__To do__
Look through the data below for the line with "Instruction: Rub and" and the line with "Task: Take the", then transcribe exactly from the first through the second, leaving out all pictures.

[Extracted records]

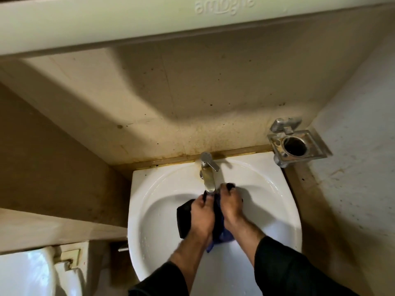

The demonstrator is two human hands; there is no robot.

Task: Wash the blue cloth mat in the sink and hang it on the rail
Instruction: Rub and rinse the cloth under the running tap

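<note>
The blue cloth mat (220,231), dark and bunched, sits in the white sink (162,201) just under the spout of the chrome tap (208,174). My left hand (202,214) grips its left part and my right hand (230,205) grips its right part, the two hands side by side. A darker fold sticks out to the left of my left hand and a blue corner hangs down between my wrists. Much of the mat is hidden under my hands. No rail is in view.
A metal holder with a round opening (296,144) is fixed on the wall at the sink's back right. A white toilet cistern (27,272) stands at the lower left. A white cabinet (128,18) overhangs the sink. Stained tiled walls close in on both sides.
</note>
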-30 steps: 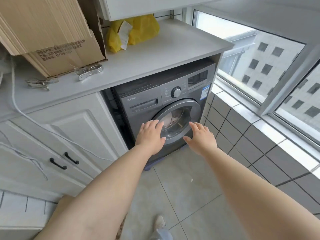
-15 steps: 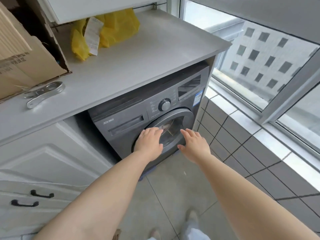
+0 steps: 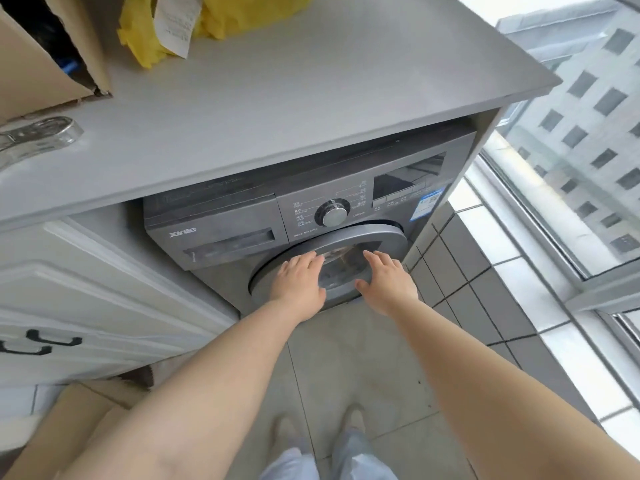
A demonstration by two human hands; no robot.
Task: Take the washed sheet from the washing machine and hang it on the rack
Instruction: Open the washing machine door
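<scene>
**Two hands at the closed door, sheet not yet out**

Both sets of fingers are straight and relaxed, grasping nothing. We have our left hand [image 3: 298, 284] spread flat over the left part of the round door [image 3: 367, 239], fingers [image 3: 308, 261] pointing up toward the glass, and our right hand [image 3: 386, 284] reaching in beside it with its fingers [image 3: 379, 259] loosely extended over the right of the glass. Whether either palm actually presses the door, we cannot tell from this angle.

The door appears to be closed against the front of the washing machine [image 3: 221, 237], which sits in a recess under the grey desk [image 3: 311, 98]. Through the glass we see only a pale, blurred shape; we take it to be the washed sheet inside the drum, but we cannot make it out for certain. No rack is in view.

We judge this to be the very first step: getting the machine open. The next move calls for finding the door's catch or handle, probably on its rim, curling fingers round it and pulling the door outward, then reaching into the drum for the sheet.

Further out, a yellow bag [image 3: 221, 19], a cardboard box [image 3: 38, 64] and a clear clip [image 3: 38, 136] lie on the desk.
</scene>
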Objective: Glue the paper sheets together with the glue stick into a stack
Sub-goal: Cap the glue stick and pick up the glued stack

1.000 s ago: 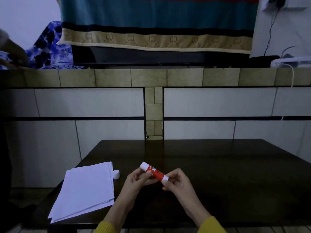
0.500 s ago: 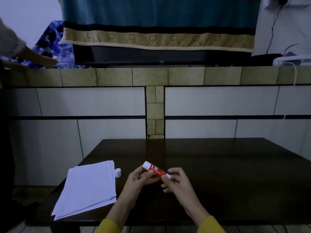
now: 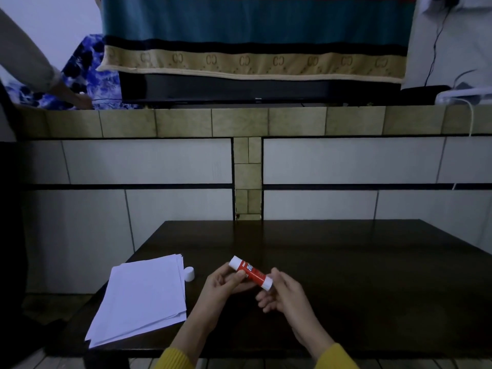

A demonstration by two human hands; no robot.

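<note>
Holding red-and-white plastic glue stick (image 3: 251, 272) between my left hand (image 3: 225, 284) and right hand (image 3: 283, 291), fingertips pinching each end, above dark wooden table (image 3: 346, 262); white paper sheets (image 3: 141, 296), small white cap (image 3: 189, 273) lying left.

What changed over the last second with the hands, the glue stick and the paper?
Little changed. Both hands kept the glue stick above the table: the left hand still grips its body, while the right hand has shifted its fingers at the white end nearer the person, as if twisting it. No grasp or release. The paper sheets and the white cap beside them stayed put.
</note>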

__Answer below__
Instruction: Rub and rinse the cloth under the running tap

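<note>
The blue cloth mat (220,231), dark and bunched, sits in the white sink (162,201) just under the spout of the chrome tap (208,174). My left hand (202,214) grips its left part and my right hand (230,205) grips its right part, the two hands side by side. A darker fold sticks out to the left of my left hand and a blue corner hangs down between my wrists. Much of the mat is hidden under my hands. No rail is in view.
A metal holder with a round opening (296,144) is fixed on the wall at the sink's back right. A white toilet cistern (27,272) stands at the lower left. A white cabinet (128,18) overhangs the sink. Stained tiled walls close in on both sides.
</note>
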-30 steps: 
-15 steps: 
+0 steps: 
A demonstration by two human hands; no robot.
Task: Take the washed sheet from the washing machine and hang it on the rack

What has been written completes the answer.